What's The Take Home?

A 67-Year-Old Woman With Neck And Shoulder Pain

Ronald N. Rubin, MD1,2 —Series Editor

  • Correct Answer: B

    The patient shows nonspecific symptoms of rheumatological type stiffness most severe in the morning along with similarly nonspecific constitutional symptoms of weeks to months duration. An initial sedimentation rate certainly drew the physicians off the scent, but with time, the working diagnosispolymyalgia rheumatica (PMR)finally comes into clearer focus.

    As the symptomatology evolved, the presence of proximal bilateral girdle pain and reduced range of motion was revealed and repeat inflammatory markers started elevating. Based on those symptoms, a diagnosis of PMR was secured. This is not an unusual situation, wherein retrospectively the diagnosis of PMR seemed obvious yet required weeks to months to secure prospectively.

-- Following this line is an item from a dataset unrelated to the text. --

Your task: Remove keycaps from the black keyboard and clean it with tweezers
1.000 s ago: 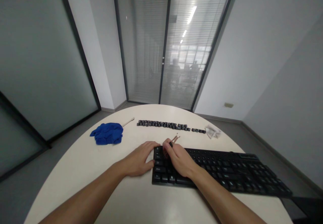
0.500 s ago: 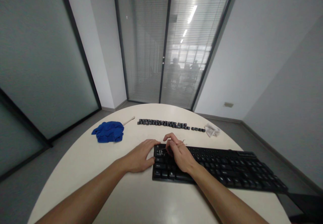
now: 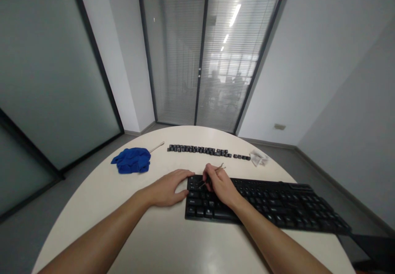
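Observation:
A black keyboard (image 3: 256, 193) lies across the near right part of the table. My left hand (image 3: 168, 187) holds its upper left corner, with the fingers along the top edge and the thumb against the left side. Closed around a thin wire keycap puller (image 3: 220, 167), my right hand (image 3: 217, 181) is over the left part of the keyboard. The tool's thin prongs point down-left among the upper left keys, and its hooked other end sticks out above the hand. Whether the prongs grip a key is too small to tell. My right hand hides some of the keys.
Loose black keycaps (image 3: 197, 149) stand in rows at the back of the round white table (image 3: 148, 237). Beside them lies a crumpled clear wrapper (image 3: 259, 158). To the left are a blue cloth (image 3: 132, 161) and a thin pale stick (image 3: 157, 146).
My right hand's fingers, earlier raised and loosely bent, have closed around the wire keycap puller. Its prongs now angle toward the upper left keys. My left hand stays at the keyboard's corner.

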Available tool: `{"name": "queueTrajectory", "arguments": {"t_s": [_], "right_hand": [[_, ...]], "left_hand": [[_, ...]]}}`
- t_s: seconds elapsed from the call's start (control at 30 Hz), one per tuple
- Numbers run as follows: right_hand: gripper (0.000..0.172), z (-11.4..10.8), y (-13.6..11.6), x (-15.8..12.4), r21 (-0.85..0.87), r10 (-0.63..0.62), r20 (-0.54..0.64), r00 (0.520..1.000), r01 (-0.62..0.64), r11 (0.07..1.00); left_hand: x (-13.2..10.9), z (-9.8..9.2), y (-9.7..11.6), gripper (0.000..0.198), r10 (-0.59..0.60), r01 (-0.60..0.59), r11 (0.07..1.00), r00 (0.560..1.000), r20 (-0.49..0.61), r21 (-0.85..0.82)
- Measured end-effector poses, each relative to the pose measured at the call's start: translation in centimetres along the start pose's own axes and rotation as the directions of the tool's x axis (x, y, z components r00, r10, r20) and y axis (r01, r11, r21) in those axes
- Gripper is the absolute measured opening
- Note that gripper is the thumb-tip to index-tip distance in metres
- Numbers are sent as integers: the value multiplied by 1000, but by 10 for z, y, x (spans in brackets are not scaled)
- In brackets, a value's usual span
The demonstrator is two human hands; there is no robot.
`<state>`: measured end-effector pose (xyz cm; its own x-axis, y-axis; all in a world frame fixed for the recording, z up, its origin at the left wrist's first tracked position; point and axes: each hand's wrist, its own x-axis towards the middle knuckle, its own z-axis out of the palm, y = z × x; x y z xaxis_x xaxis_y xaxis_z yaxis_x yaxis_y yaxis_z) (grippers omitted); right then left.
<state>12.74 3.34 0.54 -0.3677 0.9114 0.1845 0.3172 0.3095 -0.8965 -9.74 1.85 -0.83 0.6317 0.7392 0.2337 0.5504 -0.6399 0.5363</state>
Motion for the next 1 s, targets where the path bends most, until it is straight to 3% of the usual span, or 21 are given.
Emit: {"name": "queueTrajectory", "arguments": {"t_s": [1.0], "right_hand": [[46,-2,-10,-3,-131,-73,163,984,95,987]], "left_hand": [[3,2,-3,53,41,-42,999,999,-35,-28]]}}
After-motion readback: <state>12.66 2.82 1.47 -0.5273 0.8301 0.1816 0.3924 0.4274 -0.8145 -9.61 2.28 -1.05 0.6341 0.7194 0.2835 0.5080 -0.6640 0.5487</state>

    Treatment and management. A repeat sedimentation rate was 92 mm/hour. Rheumatoid factors were absent. Ultrasonography was performed within the week and demonstrated the presence of biceps tenosynovitis and subacromial bursitis bilaterally. Corticosteroids in the form of prednisone 20 mg/d were initiated with significant relief of symptoms within the first week and essentially total clinical resolution after 1 month. Sedimentation rate was 55 mm/hour at 3 weeks and 28 mm/hour at 6 weeks. Tapering was initiated after 8 weeks, using a 2.5 mg dosage decrement monthly.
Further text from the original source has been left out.